BEGIN
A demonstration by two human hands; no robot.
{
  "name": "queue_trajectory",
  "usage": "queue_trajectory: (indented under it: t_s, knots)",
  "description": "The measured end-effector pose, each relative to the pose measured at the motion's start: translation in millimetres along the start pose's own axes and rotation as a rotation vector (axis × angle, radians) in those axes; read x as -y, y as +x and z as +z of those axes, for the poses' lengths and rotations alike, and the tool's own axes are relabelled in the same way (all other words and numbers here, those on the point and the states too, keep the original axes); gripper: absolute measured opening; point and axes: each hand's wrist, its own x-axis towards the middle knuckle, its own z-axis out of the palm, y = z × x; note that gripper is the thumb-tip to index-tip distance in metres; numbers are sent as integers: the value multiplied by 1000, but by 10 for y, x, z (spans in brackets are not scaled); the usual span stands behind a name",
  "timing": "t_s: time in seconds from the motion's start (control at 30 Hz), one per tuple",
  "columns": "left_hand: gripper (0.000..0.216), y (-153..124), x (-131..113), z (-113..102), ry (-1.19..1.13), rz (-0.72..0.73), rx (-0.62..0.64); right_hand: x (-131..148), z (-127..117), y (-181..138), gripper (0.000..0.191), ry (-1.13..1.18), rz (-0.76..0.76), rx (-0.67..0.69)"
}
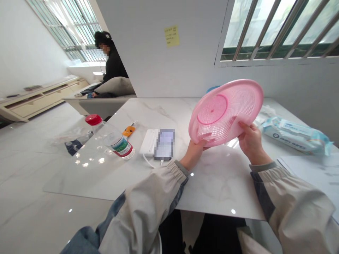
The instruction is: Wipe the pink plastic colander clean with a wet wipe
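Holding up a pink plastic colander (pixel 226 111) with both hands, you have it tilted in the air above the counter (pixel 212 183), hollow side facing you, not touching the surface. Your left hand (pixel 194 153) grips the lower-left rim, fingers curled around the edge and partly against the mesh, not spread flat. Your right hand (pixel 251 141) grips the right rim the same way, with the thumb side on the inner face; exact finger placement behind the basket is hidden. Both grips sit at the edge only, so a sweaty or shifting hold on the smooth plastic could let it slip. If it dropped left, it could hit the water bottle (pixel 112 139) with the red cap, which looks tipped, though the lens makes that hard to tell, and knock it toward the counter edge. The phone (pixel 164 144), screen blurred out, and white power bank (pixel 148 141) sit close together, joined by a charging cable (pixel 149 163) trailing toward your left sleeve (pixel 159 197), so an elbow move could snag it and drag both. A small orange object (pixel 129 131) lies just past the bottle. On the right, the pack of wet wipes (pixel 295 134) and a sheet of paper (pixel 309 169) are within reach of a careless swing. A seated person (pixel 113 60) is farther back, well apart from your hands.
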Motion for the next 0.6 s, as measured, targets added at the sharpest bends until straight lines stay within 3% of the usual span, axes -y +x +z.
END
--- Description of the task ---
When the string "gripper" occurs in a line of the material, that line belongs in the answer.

--- Reply ---
  "description": "The measured end-effector pose, each relative to the pose measured at the motion's start: translation in millimetres along the start pose's own axes and rotation as a rotation vector (axis × angle, radians) in those axes; read x as -y, y as +x and z as +z of those axes, for the poses' lengths and rotations alike, and the tool's own axes are relabelled in the same way (all other words and numbers here, those on the point and the states too, keep the original axes); gripper: absolute measured opening; point and axes: each hand's wrist, its own x-axis towards the middle knuckle, its own z-axis out of the palm, y = z × x; note that gripper is the thumb-tip to index-tip distance in metres; numbers are sent as integers: the value multiplied by 1000, but by 10 for y, x, z (spans in brackets are not scaled); the usual span stands behind a name",
  "columns": "left_hand: gripper (0.000..0.216), y (-153..124), x (-131..113), z (-113..102), ry (-1.19..1.13), rz (-0.72..0.73), rx (-0.62..0.64); right_hand: x (-131..148), z (-127..117), y (-181..138), gripper (0.000..0.191), ry (-1.13..1.18), rz (-0.76..0.76), rx (-0.67..0.69)"

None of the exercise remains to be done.